Dengan tubuh yang sudah bungkuk, nenek tersebut berjalan menyusuri jalan-jalan yang tadi di lewati oleh Tegar. Di tempat yang masih kosong, karena belum ada penanda, nenek tersebut meletakkan keranjangnya. Baru saja meletakkan keranjang, pedagang sebelah menegur si nenek.
“Nek, jangan jualan di situ. Sudah ada yang punya.”
Nenek dengan gerakan yang lamban, karena ketuaannya, meraih bawaannya dan berjalan kembali, mencari tempat untuk menggelar ‘dagangannya’. Dan, setiap dia mau membentangkan alas jualannya, selalu saja mendapat larangan. Bahkan ada di suatu lokasi, ketika dia baru saja menata ‘dagangannya’, seseorang mendatangi dan mengusir secara kasar. Si nenek hanya termangu melihat ‘dagangannya’ diobrak-abrik.
Tegar tidak bisa melihat ekspresi si nenek ketika ‘dagangannya’ yang sudah dia tata dihamburkan begitu saja. Dengan bersusah payah, wanita tua ini kembali memungut sayur-mayur ‘dagangannya, dan memasukkan kembali ke dalam keranjang.
Wanita tua renta dan sudah bungkuk ini kembali menyusuri jalan. Dan diujung pasar, yang hampir tidak dilewati oleh pembeli dia menggelar ‘dagangannya’.

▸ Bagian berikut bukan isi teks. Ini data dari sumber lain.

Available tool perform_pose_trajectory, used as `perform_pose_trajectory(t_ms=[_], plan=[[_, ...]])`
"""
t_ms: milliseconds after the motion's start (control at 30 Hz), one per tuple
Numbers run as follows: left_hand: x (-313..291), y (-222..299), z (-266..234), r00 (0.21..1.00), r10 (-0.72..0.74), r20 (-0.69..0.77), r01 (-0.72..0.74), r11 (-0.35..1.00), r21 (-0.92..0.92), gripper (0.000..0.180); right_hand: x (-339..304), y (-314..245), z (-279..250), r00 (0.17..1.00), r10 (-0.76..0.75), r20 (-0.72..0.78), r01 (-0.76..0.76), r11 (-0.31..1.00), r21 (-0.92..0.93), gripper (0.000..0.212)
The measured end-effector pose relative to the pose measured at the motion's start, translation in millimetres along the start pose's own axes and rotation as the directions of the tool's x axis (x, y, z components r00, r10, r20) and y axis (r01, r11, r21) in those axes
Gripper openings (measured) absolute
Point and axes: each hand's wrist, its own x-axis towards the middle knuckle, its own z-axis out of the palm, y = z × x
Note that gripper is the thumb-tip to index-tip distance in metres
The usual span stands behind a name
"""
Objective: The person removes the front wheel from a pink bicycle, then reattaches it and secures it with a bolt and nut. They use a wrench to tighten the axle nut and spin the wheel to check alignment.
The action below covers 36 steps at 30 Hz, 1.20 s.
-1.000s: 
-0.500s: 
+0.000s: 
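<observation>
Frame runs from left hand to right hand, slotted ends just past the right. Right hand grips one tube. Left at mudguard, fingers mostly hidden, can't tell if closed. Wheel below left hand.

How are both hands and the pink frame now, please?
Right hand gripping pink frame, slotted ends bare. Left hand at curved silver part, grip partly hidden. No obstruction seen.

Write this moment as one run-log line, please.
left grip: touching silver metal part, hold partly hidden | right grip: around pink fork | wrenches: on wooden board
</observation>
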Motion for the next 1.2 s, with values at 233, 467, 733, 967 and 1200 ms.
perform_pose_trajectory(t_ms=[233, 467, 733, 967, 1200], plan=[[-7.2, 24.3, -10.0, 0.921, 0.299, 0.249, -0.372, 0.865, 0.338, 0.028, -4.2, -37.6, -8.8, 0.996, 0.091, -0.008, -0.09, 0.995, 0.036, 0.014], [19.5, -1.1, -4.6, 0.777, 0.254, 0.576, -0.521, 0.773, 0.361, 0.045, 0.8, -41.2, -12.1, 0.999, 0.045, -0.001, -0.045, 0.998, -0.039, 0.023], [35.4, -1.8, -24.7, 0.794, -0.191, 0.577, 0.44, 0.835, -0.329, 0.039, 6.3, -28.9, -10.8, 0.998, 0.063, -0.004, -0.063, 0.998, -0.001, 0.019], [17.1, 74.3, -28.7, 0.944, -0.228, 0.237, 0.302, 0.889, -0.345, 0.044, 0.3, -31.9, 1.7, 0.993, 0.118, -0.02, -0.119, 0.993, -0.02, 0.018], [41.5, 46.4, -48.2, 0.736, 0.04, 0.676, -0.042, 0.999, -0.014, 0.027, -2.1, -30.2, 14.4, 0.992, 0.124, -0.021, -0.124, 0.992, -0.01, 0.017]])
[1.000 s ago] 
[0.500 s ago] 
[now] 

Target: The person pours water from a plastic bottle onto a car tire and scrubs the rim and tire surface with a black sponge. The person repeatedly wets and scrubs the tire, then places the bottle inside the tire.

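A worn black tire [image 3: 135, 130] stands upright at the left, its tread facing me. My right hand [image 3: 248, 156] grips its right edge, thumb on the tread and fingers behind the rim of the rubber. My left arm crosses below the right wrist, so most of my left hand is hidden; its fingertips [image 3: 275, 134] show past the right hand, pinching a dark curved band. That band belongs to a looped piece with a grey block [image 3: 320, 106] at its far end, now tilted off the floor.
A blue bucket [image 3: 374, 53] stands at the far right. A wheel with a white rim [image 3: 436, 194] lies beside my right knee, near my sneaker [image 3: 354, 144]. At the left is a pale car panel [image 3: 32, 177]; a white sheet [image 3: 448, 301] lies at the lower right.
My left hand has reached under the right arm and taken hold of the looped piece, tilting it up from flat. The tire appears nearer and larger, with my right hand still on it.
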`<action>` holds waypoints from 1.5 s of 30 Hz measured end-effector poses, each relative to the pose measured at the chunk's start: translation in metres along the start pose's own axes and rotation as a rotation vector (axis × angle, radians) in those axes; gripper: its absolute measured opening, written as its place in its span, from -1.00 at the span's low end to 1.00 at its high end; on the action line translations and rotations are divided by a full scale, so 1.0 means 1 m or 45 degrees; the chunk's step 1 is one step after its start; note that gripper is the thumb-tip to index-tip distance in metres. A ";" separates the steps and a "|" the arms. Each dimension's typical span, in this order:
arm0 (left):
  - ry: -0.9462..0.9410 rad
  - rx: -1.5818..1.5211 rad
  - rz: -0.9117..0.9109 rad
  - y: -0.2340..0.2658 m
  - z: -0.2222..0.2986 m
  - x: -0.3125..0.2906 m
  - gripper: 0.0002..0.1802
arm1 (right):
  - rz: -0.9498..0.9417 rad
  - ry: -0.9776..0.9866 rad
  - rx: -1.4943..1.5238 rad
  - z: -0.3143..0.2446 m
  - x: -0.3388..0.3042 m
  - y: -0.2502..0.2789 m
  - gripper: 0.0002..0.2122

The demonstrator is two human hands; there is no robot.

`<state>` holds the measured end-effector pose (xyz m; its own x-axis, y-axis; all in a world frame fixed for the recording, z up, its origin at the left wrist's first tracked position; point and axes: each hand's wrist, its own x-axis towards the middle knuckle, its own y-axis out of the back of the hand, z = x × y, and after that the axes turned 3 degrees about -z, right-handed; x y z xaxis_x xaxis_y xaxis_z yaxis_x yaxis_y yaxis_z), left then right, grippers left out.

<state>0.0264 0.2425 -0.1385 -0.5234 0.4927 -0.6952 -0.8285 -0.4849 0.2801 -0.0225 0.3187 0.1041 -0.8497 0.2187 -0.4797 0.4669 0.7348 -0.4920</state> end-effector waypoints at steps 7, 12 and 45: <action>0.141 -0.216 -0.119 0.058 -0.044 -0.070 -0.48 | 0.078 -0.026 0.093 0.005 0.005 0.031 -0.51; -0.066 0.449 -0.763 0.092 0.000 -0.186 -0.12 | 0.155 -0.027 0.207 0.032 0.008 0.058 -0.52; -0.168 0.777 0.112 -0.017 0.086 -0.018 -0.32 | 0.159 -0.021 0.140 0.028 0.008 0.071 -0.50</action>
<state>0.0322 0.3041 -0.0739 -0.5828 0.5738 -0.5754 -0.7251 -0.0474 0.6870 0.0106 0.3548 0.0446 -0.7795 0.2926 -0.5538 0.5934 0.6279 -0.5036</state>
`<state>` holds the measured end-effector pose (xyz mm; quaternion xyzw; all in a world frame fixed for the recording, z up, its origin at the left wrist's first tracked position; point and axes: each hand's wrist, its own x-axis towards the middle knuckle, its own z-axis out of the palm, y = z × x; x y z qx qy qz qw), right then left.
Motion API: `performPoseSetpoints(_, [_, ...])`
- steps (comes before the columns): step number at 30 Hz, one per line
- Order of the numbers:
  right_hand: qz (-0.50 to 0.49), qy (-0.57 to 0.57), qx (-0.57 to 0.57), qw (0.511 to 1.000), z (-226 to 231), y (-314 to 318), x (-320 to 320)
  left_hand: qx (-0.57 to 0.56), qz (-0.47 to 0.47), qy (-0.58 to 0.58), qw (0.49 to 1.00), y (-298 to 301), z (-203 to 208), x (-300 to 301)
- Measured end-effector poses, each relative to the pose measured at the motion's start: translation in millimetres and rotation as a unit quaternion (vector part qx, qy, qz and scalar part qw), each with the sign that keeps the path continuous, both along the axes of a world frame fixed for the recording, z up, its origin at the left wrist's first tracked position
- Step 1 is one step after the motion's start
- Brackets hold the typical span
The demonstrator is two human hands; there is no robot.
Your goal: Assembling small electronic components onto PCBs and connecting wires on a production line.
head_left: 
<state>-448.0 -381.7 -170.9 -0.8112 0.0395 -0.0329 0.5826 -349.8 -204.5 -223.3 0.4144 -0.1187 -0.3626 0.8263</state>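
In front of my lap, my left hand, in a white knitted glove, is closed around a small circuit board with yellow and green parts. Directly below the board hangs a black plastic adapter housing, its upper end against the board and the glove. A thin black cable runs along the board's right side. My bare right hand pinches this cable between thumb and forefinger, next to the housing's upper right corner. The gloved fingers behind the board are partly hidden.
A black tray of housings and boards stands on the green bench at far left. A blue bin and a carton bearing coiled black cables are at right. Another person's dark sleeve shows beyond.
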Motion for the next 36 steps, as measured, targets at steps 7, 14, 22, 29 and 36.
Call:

Di tempat yang agak sedikit lebih dekat dan terbuka, Tegar melihat jelas sekarang wajah si nenek. Wajah yang sangat lelah, lemah, dan sedikit pucat. Sangat jelas Tegar melihat ada air mata menuruni kulit wajah yang keriput itu.
Sepuluh menit, setengah jam, satu jam, belum ada orang yang melewati ‘dagangan’ si nenek. Wajah tua itu memandang putus asa ‘sayuran’ di depannya, dan lalu lalang orang yang jauh dari tempat dia duduk.
Tegar berbalik dengan tergesa-gesa. Mencari ojek. Tidak ada. Akhirnya dia berlari melewati bangunan mall bertingkat yang ada di pasar tersebut. Pas di jalan yang di laluii oleh angkot, dia melihat ada ranger Andonk Buddy langganannya.
“Bang, lagi nunggu apa?” Tegar langsung bertanya.
Si Ranger sedikit kaget. Ketika melihat Tegar, senyum mengembang di bibirnya.
“Lagi nunggu panggilan nih. Kok ada di sini? “
“Bang, tolong antar adek pulang. Agak ngebut ya?” Tegar langsung naik ke boncengan.
“Kenapa?” Si Ranger langganan sedikit aneh.
“Tapi bikin pesanan dulu dek… ”
“Iya, nanti adek bilang sama om mimin….” Mimin adalah panggilan untuk admin AndonkBudy.
Di atas motor ojek langganan ini Tegar menuliskan pesanannya. Sekali-kali Tegar melihat speedometer, dan segera minta motor dipercepat kalau angka di bawah tujuh puluh lima.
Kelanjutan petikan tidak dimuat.